また、色のネーミングもリニューアルにおいてこだわった点の一つです。色味の想像しやすさだけではなく、設置される空間のイメージとリンクするような名前を心がけました。例えば、「SUNNY」のカテゴリーのイメージは、友達と楽しくテーブルを囲む明るいダイニング。そこで、「キャロット」や「マスタード」「ローズ」といった、食材やお花など、その場所にありそうな色の名前を付けました。

新色キャロットオレンジ

あるいは、「EARTH」のカテゴリーは、手織りや染め物のテキスタイルや焼き物の器、味わいのある家具が置かれたスタイリッシュで落ち着いた空間。「デニム」や「テラコッタ」など、そこで暮らす人たちがインスピレーションを得られるようなネーミングにしました。

お客様が選ぶ気持ちに寄り添う

今回、もっとも苦心したのは、やはり色の分け方が適切かどうかという点です。こうした提案は初めてで、社内でもすぐに賛成は得られず、「本当にこの軸でいいのか?」という意見も上がりました。従来通り色のトーン別に分ける方法のほか、リビングや寝室など部屋の役割で分ける、あるいはアクティブ・リラックスといった過ごし方で分けるなど、さまざまな方法を検討しました。

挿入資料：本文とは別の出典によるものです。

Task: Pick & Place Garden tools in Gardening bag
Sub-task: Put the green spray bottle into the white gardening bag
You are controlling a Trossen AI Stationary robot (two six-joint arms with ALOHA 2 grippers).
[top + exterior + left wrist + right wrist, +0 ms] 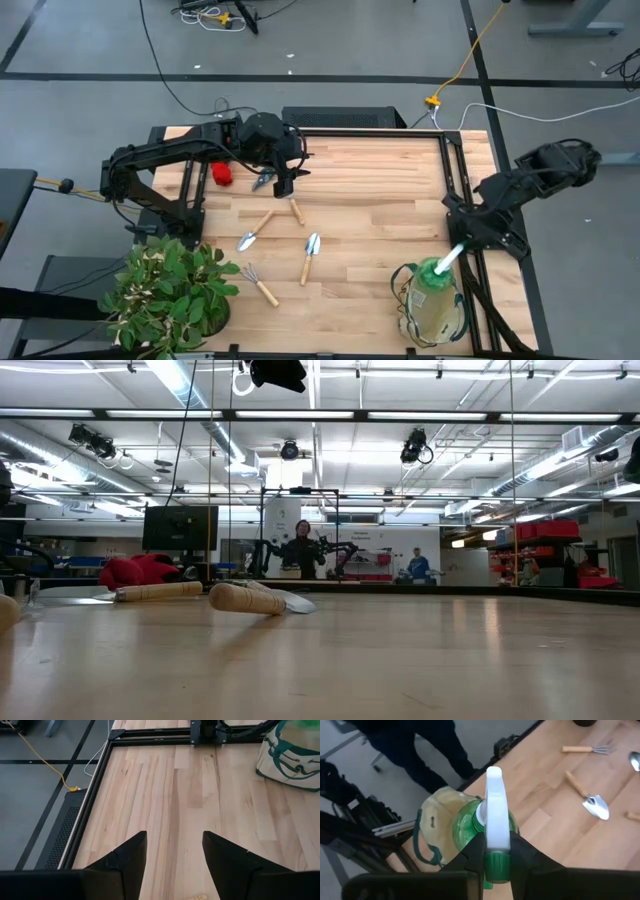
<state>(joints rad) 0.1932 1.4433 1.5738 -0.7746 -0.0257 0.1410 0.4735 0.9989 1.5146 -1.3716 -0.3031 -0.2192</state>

どうすればお客様がrisoraを選ぶ際の気持ちによりフィットできるのか。思い出したのは、自分が家を建てる際、建材や壁紙を選んでいくのに悩んだ経験でした。私のように、自分のスタイルをはっきりと決めていない人の方が多いのではないでしょうか。だからこそ、暮らしのイメージをカテゴリー化すれば、家族と「こういうスタイルがいいよね」とイメージを共有できるし、risoraだけでなく建材やインテリアも選びやすくなる。新しい買い物やコーディネートすべての満足度が上がるのではないでしょうか。

快適な住まいはますます大切に

リモートワークの浸透によって在宅時間が増え、家族とともに過ごす時間の大切さが改めて注目されるようになってきました。そのベースとなる住まいや暮らしを快適で愛せるものにすることは、今後ますます重要になってくるでしょう。

今はまだ、エアコンは家具というより「設備」の位置付けにあり、デザインを選ぶ前提のないものという考え方が一般的かもしれません。
しかし、家具も照明もエアコンも、意思をもって選べば愛着がわきます。他の家具との合わせ方を考える、理想の空間について家族と話し合うなど、暮らしそのものを見つめ直し、楽しむことに繋がっていくはずです。
意思をもって選ぶことで、エアコンだけでなく、すべての家具を大切に感じられるようになる。「risora custom style」がそのきっかけになることを願っています。